Just like a guy in real life who is bedeviled by his crush, seizing every waking moment to look at her when she is in the vicinity, the guy on a dating site is constantly visiting your dating profile.
He is savoring your photos, imagining what it would be like to have been in that photo with you, doing the same activity.
He reads your bio over and over, stuck in deep thought, as he ponders whether there is hidden meaning behind certain words and phrases that speak directly to him.
A man with a crush is a man a little obsessed.
Your dating profile is his emotional outlet.
Through it, his imagination runs rampant, carrying him to places in his head that he hasn’t been to since his last crush.
That last crush may have been a while ago.
This is why what he is feeling now feeds into his nostalgia.
We all remember how we felt the first time we had a crush on someone.
That childlike giddy excitement.
For him, he didn’t know that getting back to that sensation again was possible.
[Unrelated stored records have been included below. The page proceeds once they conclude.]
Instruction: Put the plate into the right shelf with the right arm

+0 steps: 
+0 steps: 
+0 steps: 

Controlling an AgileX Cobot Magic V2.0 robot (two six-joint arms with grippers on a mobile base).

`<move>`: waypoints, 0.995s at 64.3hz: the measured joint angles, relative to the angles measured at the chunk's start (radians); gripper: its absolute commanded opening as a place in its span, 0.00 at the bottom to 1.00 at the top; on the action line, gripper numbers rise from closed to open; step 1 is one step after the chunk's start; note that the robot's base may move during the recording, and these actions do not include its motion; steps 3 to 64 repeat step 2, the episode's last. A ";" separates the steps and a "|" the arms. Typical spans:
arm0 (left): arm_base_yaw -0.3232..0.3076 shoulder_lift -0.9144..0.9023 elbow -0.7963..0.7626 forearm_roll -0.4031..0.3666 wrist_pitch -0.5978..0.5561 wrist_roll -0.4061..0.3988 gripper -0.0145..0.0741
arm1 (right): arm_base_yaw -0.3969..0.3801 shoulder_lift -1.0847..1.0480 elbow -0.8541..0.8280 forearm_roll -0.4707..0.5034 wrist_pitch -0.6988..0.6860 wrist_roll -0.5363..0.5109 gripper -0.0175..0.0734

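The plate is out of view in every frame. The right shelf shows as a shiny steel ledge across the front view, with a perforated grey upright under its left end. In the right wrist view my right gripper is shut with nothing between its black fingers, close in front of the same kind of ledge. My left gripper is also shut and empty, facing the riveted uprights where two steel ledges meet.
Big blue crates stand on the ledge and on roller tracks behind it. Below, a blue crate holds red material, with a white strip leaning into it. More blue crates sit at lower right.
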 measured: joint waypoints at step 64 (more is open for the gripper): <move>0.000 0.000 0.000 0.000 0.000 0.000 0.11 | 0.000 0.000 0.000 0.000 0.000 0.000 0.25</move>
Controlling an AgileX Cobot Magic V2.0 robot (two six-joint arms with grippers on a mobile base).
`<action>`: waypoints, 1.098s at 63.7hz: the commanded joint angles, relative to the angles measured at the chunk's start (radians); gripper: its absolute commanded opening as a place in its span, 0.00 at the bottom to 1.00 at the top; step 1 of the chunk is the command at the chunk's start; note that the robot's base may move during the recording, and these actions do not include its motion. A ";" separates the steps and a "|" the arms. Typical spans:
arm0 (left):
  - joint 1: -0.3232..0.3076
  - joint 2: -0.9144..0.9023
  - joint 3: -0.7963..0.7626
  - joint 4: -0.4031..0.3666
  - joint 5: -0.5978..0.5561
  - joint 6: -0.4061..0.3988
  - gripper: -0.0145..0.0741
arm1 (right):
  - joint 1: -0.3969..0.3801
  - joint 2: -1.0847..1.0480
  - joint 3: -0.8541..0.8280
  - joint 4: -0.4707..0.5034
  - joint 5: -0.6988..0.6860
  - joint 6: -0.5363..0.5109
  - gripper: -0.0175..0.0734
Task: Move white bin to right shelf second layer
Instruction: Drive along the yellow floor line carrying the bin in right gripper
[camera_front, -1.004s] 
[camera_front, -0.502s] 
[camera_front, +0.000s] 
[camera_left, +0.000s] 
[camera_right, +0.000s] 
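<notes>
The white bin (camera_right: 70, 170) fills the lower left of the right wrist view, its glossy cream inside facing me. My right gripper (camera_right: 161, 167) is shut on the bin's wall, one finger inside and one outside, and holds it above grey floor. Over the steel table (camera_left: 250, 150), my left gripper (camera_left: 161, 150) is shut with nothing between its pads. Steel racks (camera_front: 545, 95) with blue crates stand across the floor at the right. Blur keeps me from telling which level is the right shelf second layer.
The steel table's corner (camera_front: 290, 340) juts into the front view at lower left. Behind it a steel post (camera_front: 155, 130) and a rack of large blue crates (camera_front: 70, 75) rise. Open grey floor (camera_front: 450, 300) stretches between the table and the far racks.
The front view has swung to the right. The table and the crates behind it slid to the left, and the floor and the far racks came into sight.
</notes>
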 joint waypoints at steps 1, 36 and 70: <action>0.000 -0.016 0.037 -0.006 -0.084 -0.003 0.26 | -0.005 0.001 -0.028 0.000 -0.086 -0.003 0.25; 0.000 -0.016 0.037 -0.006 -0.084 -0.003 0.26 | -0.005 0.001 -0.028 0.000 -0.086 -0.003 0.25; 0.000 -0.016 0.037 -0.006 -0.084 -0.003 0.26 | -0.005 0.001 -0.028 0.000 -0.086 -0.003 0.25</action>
Your dating profile has created that giddy excitement in him once more.
He loves it.
Multiple visits to your dating profile taps into that sensation and he doesn’t want to let it go.
His nightly dreams have elevated to such new highs on account of this rejuvenation.
Each day he returns to your dating profile, the rejuvenation goes up another notch.
Given that his recent relationships have faired poorly, he appreciates getting this giddy excitement and emotional rejuvenation back in his life.
It’s been a few days and he has visited your dating profile numerous times.
The thought of messaging you has grown profoundly since the day he happened on your dating profile.
In his mind, he constructs the perfect opening message.
With each one, he spots an imperfection and redoes it.
Soon, he realizes that he hasn’t devised a message to his liking.
A week passes.
He has paralyzed himself into stasis.
On the one hand, he wants to message you, on the other, he fears that he won’t construct a good enough message for you to respond to.
He hates the idea of sending you a message and not receiving a response, as this obliterates his wanton dreams about you.
The reality that you aren’t bothering to respond to his message is too painful to imagine.
This freezes him in place, as he realizes he doesn’t want this dream to end.
He prefers to keep fantasizing about you than risk messaging you and never receiving a response.